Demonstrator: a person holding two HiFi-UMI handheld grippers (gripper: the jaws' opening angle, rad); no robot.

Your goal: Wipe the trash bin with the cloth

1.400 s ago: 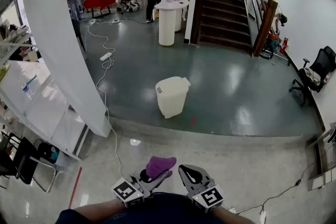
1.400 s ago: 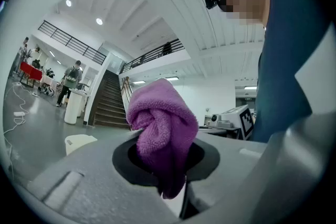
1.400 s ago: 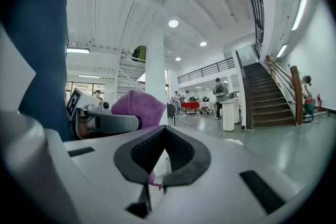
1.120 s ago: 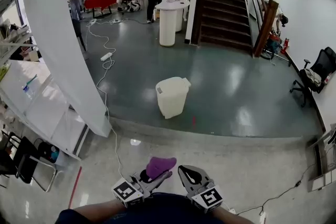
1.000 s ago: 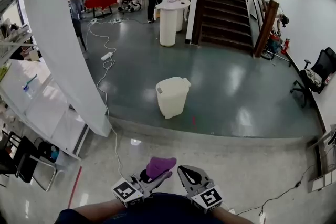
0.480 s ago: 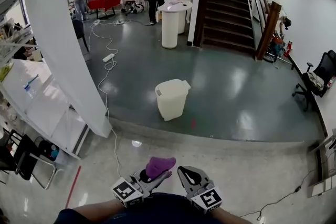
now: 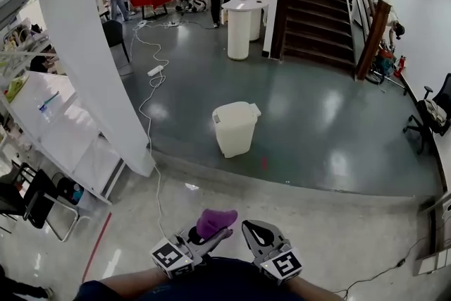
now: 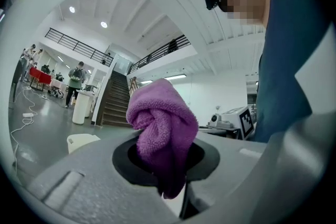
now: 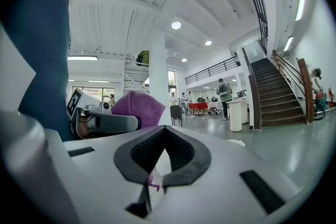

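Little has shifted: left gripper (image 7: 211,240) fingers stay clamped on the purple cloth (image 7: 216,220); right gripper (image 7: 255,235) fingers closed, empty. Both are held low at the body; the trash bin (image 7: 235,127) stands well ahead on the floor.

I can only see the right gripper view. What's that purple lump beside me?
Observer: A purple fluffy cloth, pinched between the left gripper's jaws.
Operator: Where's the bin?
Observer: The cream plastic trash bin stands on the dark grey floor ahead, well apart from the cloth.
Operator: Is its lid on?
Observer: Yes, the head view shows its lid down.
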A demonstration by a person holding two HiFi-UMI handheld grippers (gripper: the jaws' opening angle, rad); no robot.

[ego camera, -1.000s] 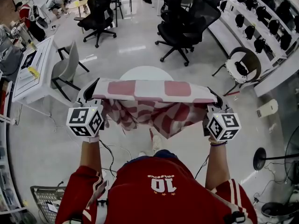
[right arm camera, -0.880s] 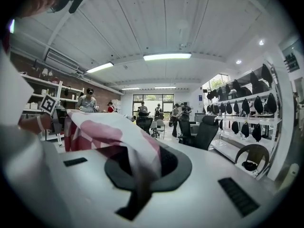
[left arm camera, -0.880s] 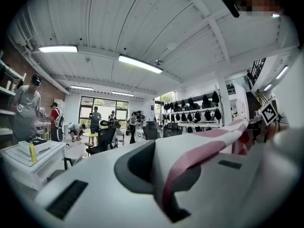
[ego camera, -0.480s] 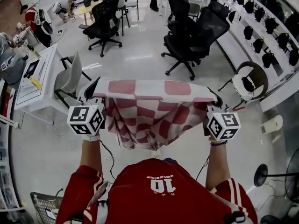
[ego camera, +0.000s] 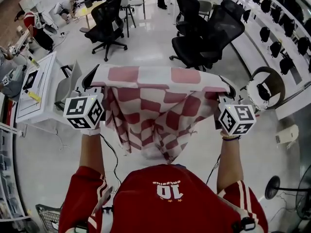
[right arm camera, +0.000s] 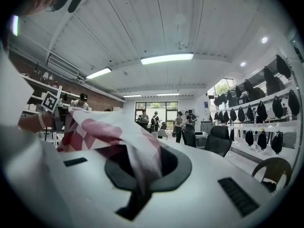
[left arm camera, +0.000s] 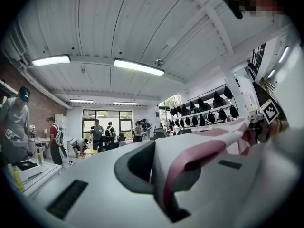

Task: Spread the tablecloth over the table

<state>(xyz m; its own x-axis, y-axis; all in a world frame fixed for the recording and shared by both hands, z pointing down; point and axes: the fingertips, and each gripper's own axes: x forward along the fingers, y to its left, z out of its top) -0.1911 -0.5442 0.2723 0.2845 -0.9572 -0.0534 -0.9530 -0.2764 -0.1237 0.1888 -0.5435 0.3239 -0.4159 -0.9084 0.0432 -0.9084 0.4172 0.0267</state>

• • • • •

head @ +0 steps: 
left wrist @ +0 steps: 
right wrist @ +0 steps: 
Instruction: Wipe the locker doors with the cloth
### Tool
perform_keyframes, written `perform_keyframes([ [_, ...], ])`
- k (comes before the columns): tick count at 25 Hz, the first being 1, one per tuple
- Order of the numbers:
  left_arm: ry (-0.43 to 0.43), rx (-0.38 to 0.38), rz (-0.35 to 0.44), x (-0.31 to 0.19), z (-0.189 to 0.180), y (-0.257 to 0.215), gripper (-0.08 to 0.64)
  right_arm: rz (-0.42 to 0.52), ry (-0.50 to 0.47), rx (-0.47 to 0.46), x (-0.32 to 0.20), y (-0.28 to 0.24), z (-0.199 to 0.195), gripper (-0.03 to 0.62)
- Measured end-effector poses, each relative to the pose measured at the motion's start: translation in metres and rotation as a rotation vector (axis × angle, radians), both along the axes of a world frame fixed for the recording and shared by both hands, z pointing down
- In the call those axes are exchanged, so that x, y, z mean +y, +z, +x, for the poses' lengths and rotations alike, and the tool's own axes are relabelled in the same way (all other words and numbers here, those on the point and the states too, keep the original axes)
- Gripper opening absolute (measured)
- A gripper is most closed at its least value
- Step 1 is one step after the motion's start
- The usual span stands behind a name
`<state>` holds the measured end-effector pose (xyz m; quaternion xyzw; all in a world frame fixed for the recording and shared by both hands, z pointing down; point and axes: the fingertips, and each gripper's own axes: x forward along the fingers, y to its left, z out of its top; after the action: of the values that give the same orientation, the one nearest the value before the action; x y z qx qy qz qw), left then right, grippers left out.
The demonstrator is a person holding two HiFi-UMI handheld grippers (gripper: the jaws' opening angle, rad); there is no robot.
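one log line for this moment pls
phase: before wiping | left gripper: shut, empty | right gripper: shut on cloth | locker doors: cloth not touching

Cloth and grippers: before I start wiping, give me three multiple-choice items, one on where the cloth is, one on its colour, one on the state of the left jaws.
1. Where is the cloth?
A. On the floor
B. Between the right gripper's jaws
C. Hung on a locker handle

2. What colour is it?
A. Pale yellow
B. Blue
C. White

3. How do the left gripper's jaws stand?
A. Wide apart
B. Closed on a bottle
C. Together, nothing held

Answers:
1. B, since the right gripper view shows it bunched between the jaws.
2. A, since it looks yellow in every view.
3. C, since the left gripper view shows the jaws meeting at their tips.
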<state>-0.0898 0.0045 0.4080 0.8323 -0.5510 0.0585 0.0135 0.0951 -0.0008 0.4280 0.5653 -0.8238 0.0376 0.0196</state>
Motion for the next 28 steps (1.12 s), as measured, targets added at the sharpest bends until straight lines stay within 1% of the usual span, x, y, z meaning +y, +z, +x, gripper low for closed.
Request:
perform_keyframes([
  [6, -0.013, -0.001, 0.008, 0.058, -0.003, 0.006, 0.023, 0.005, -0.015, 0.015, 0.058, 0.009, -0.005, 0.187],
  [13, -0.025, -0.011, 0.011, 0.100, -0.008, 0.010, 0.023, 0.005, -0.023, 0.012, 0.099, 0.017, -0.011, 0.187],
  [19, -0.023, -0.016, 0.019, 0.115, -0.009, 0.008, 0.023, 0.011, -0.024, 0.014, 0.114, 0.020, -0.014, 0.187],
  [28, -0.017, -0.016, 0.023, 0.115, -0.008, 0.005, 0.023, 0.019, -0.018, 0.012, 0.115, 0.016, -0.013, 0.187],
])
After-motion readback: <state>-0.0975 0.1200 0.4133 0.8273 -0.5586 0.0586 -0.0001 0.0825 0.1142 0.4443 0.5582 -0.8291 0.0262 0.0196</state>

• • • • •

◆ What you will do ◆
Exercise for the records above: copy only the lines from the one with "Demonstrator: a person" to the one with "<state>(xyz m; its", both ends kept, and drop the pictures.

◆ Result for this task ◆
Demonstrator: a person holding two HiFi-UMI handheld grippers (gripper: the jaws' opening angle, rad); no robot.

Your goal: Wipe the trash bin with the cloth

1.400 s ago: 
1.400 s ago: 
1.400 s ago: 
1.120 s ago: 
1.000 s ago: 
0.480 s ago: 
now: 
now: 
now: 

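Little has shifted: left gripper (image 7: 211,240) fingers stay clamped on the purple cloth (image 7: 216,220); right gripper (image 7: 255,235) fingers closed, empty. Both are held low at the body; the trash bin (image 7: 235,127) stands well ahead on the floor.

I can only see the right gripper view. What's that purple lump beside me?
Observer: A purple fluffy cloth, pinched between the left gripper's jaws.
Operator: Where's the bin?
Observer: The cream plastic trash bin stands on the dark grey floor ahead, well apart from the cloth.
Operator: Is its lid on?
Observer: Yes, the head view shows its lid down.
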A demonstration by a person holding two HiFi-UMI handheld grippers (gripper: the jaws' opening angle, rad); no robot.

[ego camera, -1.000s] 
[right arm camera, -0.880s] 
[left arm camera, -0.880s] 
[ego camera, -0.480s] 
[ego camera, +0.000s] 
[right arm camera, +0.000s] 
[left arm camera, +0.000s] 

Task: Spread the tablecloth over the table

<state>(xyz m; its own x-axis, y-axis; all in a world frame fixed for the recording and shared by both hands, z pointing down; point and axes: the fingertips, and each gripper's own axes: x forward along the fingers, y to its left, z out of its top) -0.1911 -0.5442 0.2723 0.2845 -0.9572 -0.0534 -0.9530 -0.2764 -0.1237 0.1888 -0.5435 0.3239 -0.4159 -0.9084 0.0432 -0.9084 0.4172 0.0267</state>

This exercise calls for no further output.